Task details: Within the entries below, count the lines that hold the string "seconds" and give only that number.

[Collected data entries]
____________
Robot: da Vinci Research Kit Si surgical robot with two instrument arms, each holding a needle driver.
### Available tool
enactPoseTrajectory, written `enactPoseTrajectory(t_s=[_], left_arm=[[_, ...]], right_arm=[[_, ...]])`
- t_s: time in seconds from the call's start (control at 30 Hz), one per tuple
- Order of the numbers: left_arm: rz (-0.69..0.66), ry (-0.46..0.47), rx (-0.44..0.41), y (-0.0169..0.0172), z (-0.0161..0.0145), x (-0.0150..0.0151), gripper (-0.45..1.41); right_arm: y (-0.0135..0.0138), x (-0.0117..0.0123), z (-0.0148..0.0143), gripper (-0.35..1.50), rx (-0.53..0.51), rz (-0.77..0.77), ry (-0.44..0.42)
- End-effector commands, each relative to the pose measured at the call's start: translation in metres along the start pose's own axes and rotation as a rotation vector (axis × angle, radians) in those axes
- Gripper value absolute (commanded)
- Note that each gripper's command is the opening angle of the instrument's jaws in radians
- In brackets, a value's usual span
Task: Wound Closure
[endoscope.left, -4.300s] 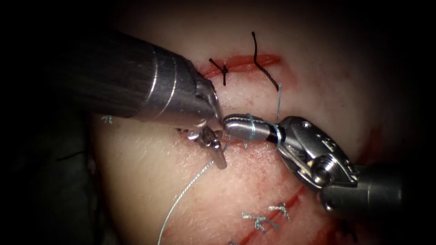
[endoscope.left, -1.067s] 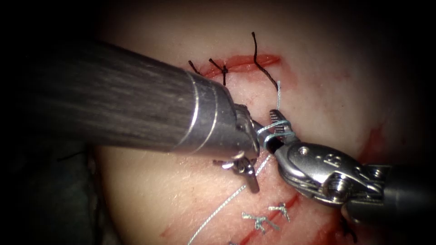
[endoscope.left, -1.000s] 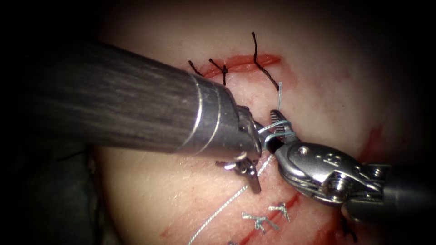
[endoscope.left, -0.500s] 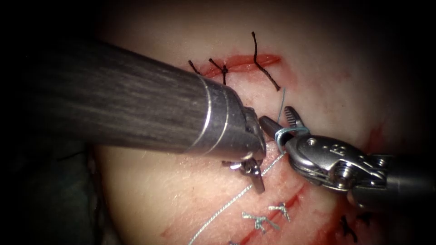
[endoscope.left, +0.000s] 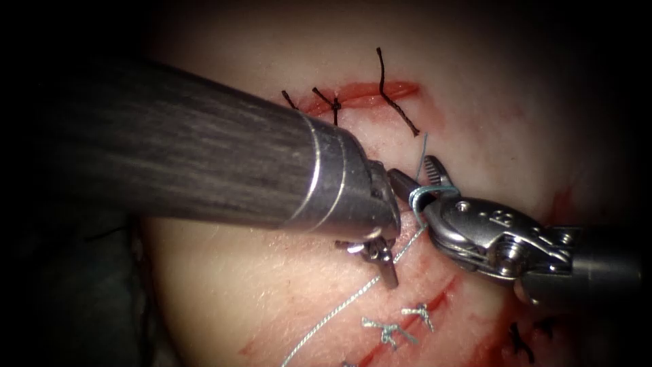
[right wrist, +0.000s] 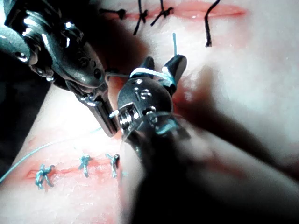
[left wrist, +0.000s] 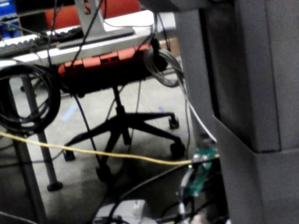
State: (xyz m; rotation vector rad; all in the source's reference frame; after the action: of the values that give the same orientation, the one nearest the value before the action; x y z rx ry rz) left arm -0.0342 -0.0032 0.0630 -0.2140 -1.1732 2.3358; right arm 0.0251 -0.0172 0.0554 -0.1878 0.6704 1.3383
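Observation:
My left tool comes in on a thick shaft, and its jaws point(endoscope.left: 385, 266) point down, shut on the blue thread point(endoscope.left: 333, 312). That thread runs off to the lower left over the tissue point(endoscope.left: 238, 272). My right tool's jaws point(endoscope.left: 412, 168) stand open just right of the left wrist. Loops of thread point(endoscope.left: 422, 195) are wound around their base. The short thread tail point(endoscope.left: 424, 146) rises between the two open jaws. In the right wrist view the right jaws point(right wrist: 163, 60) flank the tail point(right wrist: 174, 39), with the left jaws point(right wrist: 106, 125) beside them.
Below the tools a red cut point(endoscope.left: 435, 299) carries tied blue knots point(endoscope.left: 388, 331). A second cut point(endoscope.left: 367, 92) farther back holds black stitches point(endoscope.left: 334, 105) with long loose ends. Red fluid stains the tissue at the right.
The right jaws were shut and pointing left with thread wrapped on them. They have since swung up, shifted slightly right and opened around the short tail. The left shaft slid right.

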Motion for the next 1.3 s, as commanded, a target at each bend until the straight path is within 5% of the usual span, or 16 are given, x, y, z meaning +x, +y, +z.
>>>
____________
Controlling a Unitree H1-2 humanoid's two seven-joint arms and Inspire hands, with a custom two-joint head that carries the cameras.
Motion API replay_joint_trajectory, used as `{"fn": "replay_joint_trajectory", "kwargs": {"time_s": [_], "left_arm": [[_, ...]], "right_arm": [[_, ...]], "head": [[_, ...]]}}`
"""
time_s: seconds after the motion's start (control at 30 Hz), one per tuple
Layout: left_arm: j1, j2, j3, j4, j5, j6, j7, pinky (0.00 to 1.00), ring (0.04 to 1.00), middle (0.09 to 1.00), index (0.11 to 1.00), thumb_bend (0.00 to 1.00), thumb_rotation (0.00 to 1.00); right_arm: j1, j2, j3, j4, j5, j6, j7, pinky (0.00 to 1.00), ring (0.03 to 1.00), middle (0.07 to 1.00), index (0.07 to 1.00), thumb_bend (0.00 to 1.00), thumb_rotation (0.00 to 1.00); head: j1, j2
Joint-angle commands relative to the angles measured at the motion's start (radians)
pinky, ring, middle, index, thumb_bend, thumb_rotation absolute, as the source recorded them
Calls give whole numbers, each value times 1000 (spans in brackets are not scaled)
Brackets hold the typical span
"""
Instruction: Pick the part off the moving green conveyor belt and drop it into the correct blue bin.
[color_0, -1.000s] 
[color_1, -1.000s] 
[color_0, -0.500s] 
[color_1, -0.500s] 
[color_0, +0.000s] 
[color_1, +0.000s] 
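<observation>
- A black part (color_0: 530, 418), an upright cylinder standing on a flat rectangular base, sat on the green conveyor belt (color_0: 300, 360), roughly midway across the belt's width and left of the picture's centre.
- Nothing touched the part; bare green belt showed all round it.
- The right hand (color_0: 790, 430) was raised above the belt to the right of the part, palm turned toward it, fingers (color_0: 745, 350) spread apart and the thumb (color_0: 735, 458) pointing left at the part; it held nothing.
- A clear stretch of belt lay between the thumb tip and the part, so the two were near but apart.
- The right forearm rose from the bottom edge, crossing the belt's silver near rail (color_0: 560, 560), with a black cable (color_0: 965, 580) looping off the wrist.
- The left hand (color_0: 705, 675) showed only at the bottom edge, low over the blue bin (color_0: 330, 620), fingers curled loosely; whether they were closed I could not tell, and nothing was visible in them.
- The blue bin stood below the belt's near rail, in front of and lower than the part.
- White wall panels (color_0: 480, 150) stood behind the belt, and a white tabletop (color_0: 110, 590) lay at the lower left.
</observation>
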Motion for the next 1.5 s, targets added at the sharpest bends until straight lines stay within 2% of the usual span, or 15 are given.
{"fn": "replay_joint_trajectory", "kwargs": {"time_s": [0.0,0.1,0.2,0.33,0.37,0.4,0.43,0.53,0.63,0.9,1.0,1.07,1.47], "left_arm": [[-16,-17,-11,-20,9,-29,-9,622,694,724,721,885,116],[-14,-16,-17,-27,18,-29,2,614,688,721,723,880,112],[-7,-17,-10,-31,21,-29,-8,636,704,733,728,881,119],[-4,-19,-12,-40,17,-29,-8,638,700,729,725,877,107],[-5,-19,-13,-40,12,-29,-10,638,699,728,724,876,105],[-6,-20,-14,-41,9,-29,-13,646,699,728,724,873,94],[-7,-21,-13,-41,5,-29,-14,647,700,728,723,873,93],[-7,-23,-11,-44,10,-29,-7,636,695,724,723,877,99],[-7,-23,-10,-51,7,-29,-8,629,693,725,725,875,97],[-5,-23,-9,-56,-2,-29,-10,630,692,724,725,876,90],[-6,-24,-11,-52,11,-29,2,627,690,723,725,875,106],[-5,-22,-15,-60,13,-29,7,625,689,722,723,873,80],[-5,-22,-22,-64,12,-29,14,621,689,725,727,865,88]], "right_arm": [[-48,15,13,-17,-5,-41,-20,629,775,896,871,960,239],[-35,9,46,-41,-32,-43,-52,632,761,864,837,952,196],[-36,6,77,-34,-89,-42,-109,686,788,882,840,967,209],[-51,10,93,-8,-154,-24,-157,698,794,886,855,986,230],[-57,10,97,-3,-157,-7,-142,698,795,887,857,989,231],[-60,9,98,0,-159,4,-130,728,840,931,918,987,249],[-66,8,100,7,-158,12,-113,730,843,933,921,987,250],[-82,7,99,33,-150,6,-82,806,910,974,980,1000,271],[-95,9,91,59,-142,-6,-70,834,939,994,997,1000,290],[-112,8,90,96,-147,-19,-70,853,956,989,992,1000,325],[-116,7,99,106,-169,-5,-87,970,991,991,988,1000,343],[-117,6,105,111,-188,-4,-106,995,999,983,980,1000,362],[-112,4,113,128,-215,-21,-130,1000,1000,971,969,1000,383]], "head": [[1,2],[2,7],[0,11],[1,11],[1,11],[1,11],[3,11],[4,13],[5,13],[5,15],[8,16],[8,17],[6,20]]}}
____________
Exercise result: 2